# Directions:
Find the line with "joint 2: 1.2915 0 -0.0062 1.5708" and the line with "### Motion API" in the entries below; output exactly those two lines, every line between them, and no others.

[Start of section]

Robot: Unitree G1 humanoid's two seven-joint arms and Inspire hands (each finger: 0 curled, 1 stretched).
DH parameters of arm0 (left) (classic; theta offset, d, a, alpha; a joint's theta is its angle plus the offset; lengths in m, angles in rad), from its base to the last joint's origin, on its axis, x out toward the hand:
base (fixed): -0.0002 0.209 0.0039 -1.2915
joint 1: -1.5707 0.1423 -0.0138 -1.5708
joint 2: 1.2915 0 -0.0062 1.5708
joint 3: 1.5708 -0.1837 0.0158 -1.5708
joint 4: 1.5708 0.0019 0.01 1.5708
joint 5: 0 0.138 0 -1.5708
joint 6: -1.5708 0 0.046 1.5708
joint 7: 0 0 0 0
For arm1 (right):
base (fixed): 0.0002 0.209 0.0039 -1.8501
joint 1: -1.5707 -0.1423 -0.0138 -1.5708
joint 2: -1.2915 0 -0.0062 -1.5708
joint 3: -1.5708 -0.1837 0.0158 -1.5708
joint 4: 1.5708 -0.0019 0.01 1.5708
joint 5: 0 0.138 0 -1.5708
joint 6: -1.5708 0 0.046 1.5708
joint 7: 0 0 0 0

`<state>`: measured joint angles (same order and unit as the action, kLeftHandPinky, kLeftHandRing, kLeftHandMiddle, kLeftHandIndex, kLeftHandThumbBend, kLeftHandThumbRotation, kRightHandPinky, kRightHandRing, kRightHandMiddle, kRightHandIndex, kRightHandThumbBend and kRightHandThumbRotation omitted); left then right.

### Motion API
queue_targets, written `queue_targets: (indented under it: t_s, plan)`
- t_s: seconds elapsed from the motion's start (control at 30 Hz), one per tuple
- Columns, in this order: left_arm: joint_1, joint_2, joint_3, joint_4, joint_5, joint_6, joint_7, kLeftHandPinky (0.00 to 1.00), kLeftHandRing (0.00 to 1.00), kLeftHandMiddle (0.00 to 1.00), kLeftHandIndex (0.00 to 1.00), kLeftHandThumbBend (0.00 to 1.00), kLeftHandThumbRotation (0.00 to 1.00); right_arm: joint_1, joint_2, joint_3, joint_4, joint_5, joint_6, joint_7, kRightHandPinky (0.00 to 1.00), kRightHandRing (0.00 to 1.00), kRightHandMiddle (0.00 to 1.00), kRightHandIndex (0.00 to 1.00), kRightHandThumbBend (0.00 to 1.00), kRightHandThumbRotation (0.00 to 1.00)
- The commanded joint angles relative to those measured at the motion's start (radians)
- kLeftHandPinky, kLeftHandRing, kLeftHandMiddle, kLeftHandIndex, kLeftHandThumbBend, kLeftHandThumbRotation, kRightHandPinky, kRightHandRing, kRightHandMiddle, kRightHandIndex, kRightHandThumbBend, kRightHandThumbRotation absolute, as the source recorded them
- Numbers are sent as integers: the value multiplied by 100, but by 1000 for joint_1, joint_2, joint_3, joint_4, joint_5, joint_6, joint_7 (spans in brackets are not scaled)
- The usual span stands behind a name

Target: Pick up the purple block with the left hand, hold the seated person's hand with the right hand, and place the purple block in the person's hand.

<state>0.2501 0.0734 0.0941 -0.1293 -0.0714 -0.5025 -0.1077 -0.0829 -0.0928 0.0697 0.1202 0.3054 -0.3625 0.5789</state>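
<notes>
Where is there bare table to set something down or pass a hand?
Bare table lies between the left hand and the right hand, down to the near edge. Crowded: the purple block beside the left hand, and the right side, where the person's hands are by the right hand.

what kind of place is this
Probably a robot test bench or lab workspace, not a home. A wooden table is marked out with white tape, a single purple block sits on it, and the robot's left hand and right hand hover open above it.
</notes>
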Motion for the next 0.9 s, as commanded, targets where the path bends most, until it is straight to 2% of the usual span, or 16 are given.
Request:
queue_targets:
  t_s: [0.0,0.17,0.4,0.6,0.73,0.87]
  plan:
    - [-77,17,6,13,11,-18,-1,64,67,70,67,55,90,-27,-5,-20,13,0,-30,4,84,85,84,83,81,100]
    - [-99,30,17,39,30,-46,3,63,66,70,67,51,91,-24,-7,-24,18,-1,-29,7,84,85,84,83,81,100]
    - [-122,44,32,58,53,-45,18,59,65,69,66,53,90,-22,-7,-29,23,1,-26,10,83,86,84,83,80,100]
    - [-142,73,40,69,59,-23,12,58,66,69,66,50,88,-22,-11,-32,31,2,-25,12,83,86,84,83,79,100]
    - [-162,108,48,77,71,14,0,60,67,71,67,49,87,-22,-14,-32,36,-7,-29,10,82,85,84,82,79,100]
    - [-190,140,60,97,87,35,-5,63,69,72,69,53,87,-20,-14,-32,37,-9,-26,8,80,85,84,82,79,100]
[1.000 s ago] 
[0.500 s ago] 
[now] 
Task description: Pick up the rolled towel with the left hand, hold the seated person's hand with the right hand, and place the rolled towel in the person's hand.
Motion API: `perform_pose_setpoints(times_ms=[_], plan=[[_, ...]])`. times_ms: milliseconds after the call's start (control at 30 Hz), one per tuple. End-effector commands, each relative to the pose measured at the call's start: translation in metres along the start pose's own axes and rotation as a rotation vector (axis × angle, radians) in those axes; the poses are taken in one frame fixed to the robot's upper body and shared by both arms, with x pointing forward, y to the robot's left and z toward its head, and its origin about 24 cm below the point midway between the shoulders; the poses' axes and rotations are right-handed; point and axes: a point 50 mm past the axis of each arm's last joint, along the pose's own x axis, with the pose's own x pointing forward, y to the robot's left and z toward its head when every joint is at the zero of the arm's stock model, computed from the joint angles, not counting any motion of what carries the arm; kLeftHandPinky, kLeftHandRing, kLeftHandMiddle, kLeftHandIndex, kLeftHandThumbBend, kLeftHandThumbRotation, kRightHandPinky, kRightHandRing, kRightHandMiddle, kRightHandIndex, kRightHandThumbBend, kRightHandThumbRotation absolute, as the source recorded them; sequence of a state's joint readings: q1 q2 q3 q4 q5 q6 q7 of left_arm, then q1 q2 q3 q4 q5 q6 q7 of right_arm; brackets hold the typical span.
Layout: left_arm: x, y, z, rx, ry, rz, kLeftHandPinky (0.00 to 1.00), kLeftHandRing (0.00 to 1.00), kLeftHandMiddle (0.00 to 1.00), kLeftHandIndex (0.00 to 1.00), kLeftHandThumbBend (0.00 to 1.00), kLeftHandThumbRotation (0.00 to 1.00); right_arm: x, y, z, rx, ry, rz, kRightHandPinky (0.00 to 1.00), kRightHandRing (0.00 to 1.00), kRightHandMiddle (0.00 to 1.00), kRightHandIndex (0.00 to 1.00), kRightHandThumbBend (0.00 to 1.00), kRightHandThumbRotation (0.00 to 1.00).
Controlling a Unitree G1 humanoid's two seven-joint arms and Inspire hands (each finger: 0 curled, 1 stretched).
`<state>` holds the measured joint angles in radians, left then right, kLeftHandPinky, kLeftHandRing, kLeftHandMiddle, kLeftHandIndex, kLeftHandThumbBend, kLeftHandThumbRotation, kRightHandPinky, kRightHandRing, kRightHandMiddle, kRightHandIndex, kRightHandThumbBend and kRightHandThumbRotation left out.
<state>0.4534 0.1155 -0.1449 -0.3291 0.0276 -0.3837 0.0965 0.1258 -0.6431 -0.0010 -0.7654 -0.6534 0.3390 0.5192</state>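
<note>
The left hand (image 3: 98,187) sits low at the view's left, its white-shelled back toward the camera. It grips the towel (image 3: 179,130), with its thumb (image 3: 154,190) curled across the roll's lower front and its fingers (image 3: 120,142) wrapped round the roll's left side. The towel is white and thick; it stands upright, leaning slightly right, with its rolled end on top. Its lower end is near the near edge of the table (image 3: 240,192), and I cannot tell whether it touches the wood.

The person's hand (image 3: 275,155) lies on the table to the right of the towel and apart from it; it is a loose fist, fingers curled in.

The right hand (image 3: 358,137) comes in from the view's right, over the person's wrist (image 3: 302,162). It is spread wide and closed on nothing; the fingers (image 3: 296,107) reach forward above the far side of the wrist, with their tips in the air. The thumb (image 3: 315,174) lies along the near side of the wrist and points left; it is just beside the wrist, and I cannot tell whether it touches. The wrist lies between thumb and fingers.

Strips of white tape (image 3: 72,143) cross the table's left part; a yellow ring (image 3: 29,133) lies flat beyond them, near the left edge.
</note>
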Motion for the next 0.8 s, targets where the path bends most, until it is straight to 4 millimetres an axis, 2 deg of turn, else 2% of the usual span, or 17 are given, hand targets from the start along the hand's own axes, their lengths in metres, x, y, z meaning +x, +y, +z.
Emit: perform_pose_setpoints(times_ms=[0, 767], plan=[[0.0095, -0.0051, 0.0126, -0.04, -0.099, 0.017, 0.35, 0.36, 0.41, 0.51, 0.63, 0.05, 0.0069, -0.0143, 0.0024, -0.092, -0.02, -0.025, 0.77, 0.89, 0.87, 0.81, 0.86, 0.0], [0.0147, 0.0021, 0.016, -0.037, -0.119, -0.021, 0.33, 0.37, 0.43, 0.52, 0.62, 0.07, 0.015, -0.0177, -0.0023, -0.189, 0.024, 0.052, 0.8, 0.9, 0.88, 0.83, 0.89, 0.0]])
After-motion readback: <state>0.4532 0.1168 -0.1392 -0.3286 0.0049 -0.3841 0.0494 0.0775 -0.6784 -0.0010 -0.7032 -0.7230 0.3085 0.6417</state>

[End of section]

# Response to this task:
joint 2: 1.2915 0 -0.0062 1.5708
joint 3: 1.5708 -0.1837 0.0158 -1.5708
joint 4: 1.5708 0.0019 0.01 1.5708
joint 5: 0 0.138 0 -1.5708
joint 6: -1.5708 0 0.046 1.5708
joint 7: 0 0 0 0
For arm1 (right):
base (fixed): 0.0002 0.209 0.0039 -1.8501
joint 1: -1.5707 -0.1423 -0.0138 -1.5708
joint 2: -1.2915 0 -0.0062 -1.5708
joint 3: -1.5708 -0.1837 0.0158 -1.5708
joint 4: 1.5708 -0.0019 0.01 1.5708
joint 5: 0 0.138 0 -1.5708
joint 6: -1.5708 0 0.046 1.5708
joint 7: 0 0 0 0

`<state>`: measured joint angles (same order and unit as the action, kLeftHandPinky, kLeftHandRing, kLeftHandMiddle, kLeftHandIndex, kLeftHandThumbBend, kLeftHandThumbRotation, kRightHandPinky, kRightHandRing, kRightHandMiddle, kRightHandIndex, kRightHandThumbBend and kRightHandThumbRotation omitted); left then right.

### Motion API

Nothing further is needed for the exercise.